The largest frozen peat bog in the world, lying in western Siberia, is melting, according to Russian scientists. The million square kilometre area*, previously permafrost, is becoming a series of increasingly soggy shallow lakes, some already more than a kilometre across.
 
The melting raises the spectre of vast quantities of methane suddenly being released into the atmosphere. Methane is one of the most potent greenhouse gases, with a warming effect 20 times greater than that of carbon dioxide.
 
The bogs are thought to contain some 70 billion tonnes of methane, a quarter of all the land-stored methane on the planet.
 
The researchers, Sergei Kirpotin, a botanist at Tomsk State University, Russia, and Judith Marquand at the University of Oxford, told New Scientist that the whole western Siberian sub-arctic region has begun to melt, and that this has only happened in the last four years.

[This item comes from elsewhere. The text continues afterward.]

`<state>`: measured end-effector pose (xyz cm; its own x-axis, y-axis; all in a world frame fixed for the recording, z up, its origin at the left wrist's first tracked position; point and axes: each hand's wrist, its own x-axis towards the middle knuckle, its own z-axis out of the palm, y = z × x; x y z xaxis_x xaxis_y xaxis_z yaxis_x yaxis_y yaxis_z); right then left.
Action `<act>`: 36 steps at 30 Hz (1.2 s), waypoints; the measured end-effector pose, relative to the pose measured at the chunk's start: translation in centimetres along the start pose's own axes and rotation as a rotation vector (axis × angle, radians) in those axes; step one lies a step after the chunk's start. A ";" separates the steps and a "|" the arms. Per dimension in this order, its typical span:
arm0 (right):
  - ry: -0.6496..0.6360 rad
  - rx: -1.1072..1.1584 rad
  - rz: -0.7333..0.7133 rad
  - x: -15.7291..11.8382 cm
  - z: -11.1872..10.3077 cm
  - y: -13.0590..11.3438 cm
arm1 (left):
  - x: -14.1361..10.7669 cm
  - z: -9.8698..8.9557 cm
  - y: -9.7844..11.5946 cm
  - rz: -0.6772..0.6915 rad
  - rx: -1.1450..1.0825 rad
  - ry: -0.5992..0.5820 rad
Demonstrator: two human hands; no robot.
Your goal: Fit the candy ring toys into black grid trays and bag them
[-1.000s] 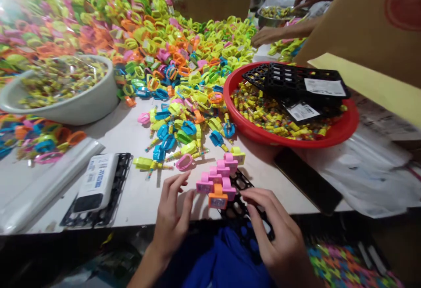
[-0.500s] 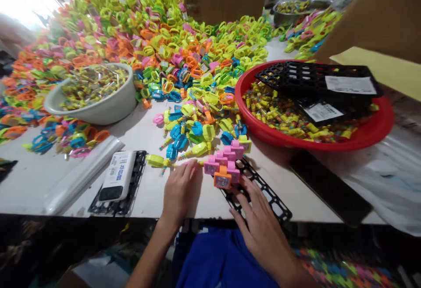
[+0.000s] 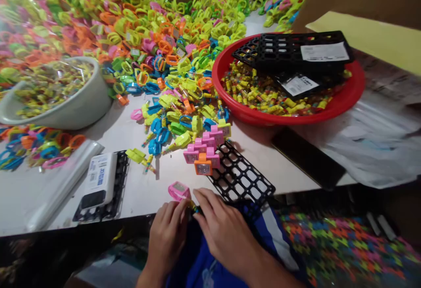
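Observation:
At the table's front edge my left hand (image 3: 169,231) is closed, pinching a pink toy watch (image 3: 179,190) whose face sticks out above the fingers. My right hand (image 3: 226,231) meets it from the right, its fingertips closed at a small yellow-capped tube (image 3: 193,206) of coloured bits that joins the watch. Partly covered by my fingers, the tube's end is hard to see. Just beyond, pink toy watches (image 3: 205,141) and an orange one (image 3: 203,165) stand in rows on a black grid tray (image 3: 245,171), whose right part has open cells.
Loose toy watches (image 3: 164,123) lie behind the tray, before a large heap (image 3: 131,29). A red basin (image 3: 226,101) and a whitish basin (image 3: 95,99) hold small tubes. A dark phone (image 3: 307,158), white device (image 3: 98,178) and rolled plastic (image 3: 66,185) lie on the table.
My left hand has drawn back to the table edge with the pink watch. My right hand has left the tray and joined it. The view has shifted right.

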<state>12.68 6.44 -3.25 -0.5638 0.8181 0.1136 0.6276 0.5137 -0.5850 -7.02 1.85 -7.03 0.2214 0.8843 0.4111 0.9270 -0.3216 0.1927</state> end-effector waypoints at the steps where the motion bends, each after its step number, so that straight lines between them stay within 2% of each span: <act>1: -0.026 -0.054 0.010 0.4 0.4 -0.5 | -0.4 0.0 0.0 -0.008 -0.052 0.015; 3: -0.078 -0.136 0.033 1.2 1.0 -1.3 | -0.8 -0.2 -0.4 -0.023 -0.134 0.048; 5: -0.140 -0.171 0.052 2.0 1.1 -1.9 | -0.5 -0.9 -1.4 -0.035 -0.119 0.114; 8: -0.237 -0.168 0.082 3.0 0.6 -2.4 | 1.5 -2.6 -3.7 -0.111 0.111 0.217; 10: -0.272 -0.155 0.099 3.1 0.1 -2.5 | 3.1 -3.6 -5.4 -0.265 0.245 0.182; 12: -0.290 -0.118 0.112 2.6 -0.5 -2.3 | 4.2 -4.0 -7.0 -0.396 0.267 0.081; 15: -0.314 0.027 0.123 0.9 -1.5 -1.5 | 4.3 -3.5 -8.5 -0.414 0.205 -0.078; 17: -0.251 0.237 0.123 -0.3 -2.6 -0.5 | 3.9 -3.0 -8.7 -0.375 0.188 -0.086; 20: 0.055 0.597 0.140 -0.7 -4.4 1.8 | 3.7 -2.8 -8.0 -0.395 0.221 0.039; 22: 0.278 0.716 0.172 0.2 -5.5 3.5 | 4.3 -2.9 -7.6 -0.443 0.225 0.101; 24: 0.392 0.733 0.227 1.8 -6.2 5.3 | 5.2 -2.9 -7.5 -0.453 0.200 0.103; 26: 0.397 0.693 0.283 3.3 -6.4 6.7 | 6.0 -2.6 -7.6 -0.393 0.171 0.078; 30: 0.289 0.561 0.323 5.2 -6.1 8.5 | 6.1 -1.6 -8.0 -0.243 0.061 0.110; 33: 0.205 0.468 0.304 5.6 -6.0 9.2 | 5.3 -1.5 -8.1 -0.314 -0.061 0.118; 36: 0.159 0.368 0.187 6.2 -6.5 9.4 | 4.8 -1.7 -8.2 -0.410 -0.115 0.084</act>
<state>18.63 18.00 -2.81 -0.3511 0.9325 0.0842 0.4613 0.2505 -0.8511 -14.04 8.18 -5.10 -0.1886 0.9175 0.3501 0.8922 0.0111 0.4514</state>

Kirpotin said he had witnessed an "ecological landslide that is probably irreversible and is undoubtedly connected to climatic warming".
 
The frozen peat bogs formed at the end of the last ice age, around 11,000 years ago. One thing peat bogs do is produce methane, a byproduct of rotting organic material. However, since Siberia has been frozen, most of the methane generated over the last 11,000 years has been trapped in the permafrost.
 
Now that it is melting, and provided the region stays wet, all that methane will be released into the atmosphere. If the bogs dry out, the methane will have a chance to oxidise to form carbon dioxide before it escapes the bogs, which would lessen the impact.
 
Siberia is particularly vulnerable to climate change, it seem, and the region has warmed faster than anywhere else on the planet. A positive feedback cycle is created when ice melts, exposing more ground which absorbs more solar energy than ice or snow. This, in combination with regional weather shifts, such as the Arctic oscillation, is thought to be behind the region's three degree increase in average temperatures over the last 40 years.